▶ _INPUT DATA_:
- - - - - - -

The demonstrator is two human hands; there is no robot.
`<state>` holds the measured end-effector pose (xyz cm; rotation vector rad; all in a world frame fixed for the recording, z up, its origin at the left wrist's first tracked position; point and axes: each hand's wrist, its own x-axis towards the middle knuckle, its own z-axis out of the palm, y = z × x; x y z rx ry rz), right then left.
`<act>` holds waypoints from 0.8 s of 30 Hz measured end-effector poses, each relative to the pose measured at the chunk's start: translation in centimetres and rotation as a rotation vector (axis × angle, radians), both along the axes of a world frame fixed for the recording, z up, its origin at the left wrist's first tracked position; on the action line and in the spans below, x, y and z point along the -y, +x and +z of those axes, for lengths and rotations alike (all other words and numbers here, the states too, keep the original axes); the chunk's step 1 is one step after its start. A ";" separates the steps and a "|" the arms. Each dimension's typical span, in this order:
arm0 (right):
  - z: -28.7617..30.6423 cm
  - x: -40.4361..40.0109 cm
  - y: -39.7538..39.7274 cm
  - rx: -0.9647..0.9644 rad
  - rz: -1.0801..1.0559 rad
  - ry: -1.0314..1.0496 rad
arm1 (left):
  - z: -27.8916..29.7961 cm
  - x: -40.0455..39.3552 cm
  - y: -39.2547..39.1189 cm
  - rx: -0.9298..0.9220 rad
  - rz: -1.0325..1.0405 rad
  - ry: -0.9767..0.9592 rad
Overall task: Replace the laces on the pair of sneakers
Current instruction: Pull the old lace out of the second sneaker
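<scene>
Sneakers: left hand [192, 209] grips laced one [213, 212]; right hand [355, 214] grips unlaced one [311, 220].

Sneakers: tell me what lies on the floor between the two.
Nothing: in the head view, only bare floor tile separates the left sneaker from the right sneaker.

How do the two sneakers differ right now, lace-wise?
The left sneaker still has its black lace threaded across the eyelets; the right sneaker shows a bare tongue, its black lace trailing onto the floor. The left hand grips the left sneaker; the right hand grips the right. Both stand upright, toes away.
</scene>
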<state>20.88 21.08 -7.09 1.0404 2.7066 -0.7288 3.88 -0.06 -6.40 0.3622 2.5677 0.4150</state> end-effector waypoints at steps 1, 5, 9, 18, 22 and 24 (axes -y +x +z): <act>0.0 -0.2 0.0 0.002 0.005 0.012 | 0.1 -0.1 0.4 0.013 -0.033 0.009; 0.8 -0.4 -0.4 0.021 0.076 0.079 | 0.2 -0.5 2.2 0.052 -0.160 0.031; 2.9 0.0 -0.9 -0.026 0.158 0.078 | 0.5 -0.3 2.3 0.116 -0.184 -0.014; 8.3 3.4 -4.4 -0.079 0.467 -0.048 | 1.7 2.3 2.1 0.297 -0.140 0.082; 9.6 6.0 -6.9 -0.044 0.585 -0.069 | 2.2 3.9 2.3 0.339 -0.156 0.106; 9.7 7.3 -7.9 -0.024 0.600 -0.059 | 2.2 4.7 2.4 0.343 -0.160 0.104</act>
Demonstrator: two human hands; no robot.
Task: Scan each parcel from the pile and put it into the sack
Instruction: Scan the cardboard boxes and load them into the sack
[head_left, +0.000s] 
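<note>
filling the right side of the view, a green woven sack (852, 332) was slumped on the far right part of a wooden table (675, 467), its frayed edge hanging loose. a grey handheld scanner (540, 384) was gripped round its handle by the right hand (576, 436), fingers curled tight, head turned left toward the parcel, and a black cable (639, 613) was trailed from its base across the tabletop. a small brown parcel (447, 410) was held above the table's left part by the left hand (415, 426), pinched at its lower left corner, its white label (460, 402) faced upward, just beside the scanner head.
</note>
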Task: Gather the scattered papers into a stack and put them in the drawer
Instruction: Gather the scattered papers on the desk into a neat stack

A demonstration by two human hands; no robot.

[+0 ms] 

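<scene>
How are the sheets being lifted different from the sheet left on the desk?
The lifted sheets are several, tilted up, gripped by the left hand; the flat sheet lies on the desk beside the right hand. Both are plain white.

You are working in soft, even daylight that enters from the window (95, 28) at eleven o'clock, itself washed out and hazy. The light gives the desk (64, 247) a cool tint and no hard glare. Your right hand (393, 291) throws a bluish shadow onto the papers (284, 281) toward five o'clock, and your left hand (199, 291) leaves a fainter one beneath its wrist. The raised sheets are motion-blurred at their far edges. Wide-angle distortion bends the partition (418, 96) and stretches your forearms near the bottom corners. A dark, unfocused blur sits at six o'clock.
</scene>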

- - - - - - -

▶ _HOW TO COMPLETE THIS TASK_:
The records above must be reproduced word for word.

▶ _OUTPUT OF THE TASK_:
The demonstrator is two human hands; there is no robot.
`<state>` holds the measured end-effector pose (xyz cm; rotation vector rad; all in a world frame fixed for the recording, z up, its origin at the left wrist's first tracked position; point and axes: each hand's wrist, its own x-axis towards the middle knuckle, its own z-axis out of the palm, y = z × x; x y z rx ry rz), right then left.
`<act>` holds waypoints from 0.8 s of 30 Hz measured end-effector poses, each relative to the pose measured at the chunk's start: translation in centimetres and rotation as a rotation vector (axis × angle, radians), both along the axes of a world frame fixed for the recording, z up, its origin at the left wrist's first tracked position; on the action line and in the spans below, x, y and z point along the -y, +x and +z of those axes, for lengths and rotations alike (all other words and numbers here, the states too, keep the original axes); the chunk's step 1 is one step after its start. A ";" separates the steps and a "|" the arms. Each dimension's typical span, in this order:
arm0 (right):
  - z: -28.7617..30.6423 cm
  - x: -40.4361..40.0109 cm
  - y: -39.7538..39.7274 cm
  - rx: -0.9647..0.9644 rad
  - rz: -1.0801..1.0559 rad
  - ry: -1.0314..1.0496 rad
arm1 (left):
  - z: -27.8916..29.7961 cm
  - x: -40.0455..39.3552 cm
  - y: -39.2547..39.1189 cm
  - rx: -0.9298..0.9220 rad
  - rz: -1.0325..1.0405 rad
  - ry: -0.9767..0.9592 rad
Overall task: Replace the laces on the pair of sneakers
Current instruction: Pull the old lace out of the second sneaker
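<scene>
Sneakers: left hand [192, 209] grips laced one [213, 212]; right hand [355, 214] grips unlaced one [311, 220].

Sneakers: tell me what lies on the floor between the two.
Nothing: in the head view, only bare floor tile separates the left sneaker from the right sneaker.

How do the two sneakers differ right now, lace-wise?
The left sneaker still has its black lace threaded across the eyelets; the right sneaker shows a bare tongue, its black lace trailing onto the floor. The left hand grips the left sneaker; the right hand grips the right. Both stand upright, toes away.
</scene>
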<state>20.88 21.08 -7.09 1.0404 2.7066 -0.7288 3.88 -0.06 -6.40 0.3622 2.5677 0.4150</state> end-effector waypoints at steps 1, 5, 9, 18, 22 and 24 (axes -y +x +z): <act>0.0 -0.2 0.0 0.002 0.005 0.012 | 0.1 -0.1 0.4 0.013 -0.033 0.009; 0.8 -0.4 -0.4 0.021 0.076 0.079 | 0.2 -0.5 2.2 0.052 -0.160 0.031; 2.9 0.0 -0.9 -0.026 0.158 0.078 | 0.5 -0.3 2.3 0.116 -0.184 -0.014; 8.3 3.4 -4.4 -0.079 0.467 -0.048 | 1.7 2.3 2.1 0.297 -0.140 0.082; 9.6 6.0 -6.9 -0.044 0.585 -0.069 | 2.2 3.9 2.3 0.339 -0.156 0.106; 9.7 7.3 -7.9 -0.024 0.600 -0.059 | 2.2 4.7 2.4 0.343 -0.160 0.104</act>
Demonstrator: two human hands; no robot.
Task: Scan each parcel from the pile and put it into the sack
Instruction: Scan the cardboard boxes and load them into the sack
[head_left, +0.000s] 
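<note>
filling the right side of the view, a green woven sack (852, 332) was slumped on the far right part of a wooden table (675, 467), its frayed edge hanging loose. a grey handheld scanner (540, 384) was gripped round its handle by the right hand (576, 436), fingers curled tight, head turned left toward the parcel, and a black cable (639, 613) was trailed from its base across the tabletop. a small brown parcel (447, 410) was held above the table's left part by the left hand (415, 426), pinched at its lower left corner, its white label (460, 402) faced upward, just beside the scanner head.
</note>
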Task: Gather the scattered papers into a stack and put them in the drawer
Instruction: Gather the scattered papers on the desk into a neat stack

A demonstration by two human hands; no robot.

[+0 ms] 

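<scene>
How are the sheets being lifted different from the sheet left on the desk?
The lifted sheets are several, tilted up, gripped by the left hand; the flat sheet lies on the desk beside the right hand. Both are plain white.

You are working in soft, even daylight that enters from the window (95, 28) at eleven o'clock, itself washed out and hazy. The light gives the desk (64, 247) a cool tint and no hard glare. Your right hand (393, 291) throws a bluish shadow onto the papers (284, 281) toward five o'clock, and your left hand (199, 291) leaves a fainter one beneath its wrist. The raised sheets are motion-blurred at their far edges. Wide-angle distortion bends the partition (418, 96) and stretches your forearms near the bottom corners. A dark, unfocused blur sits at six o'clock.
</scene>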

This answer is finished.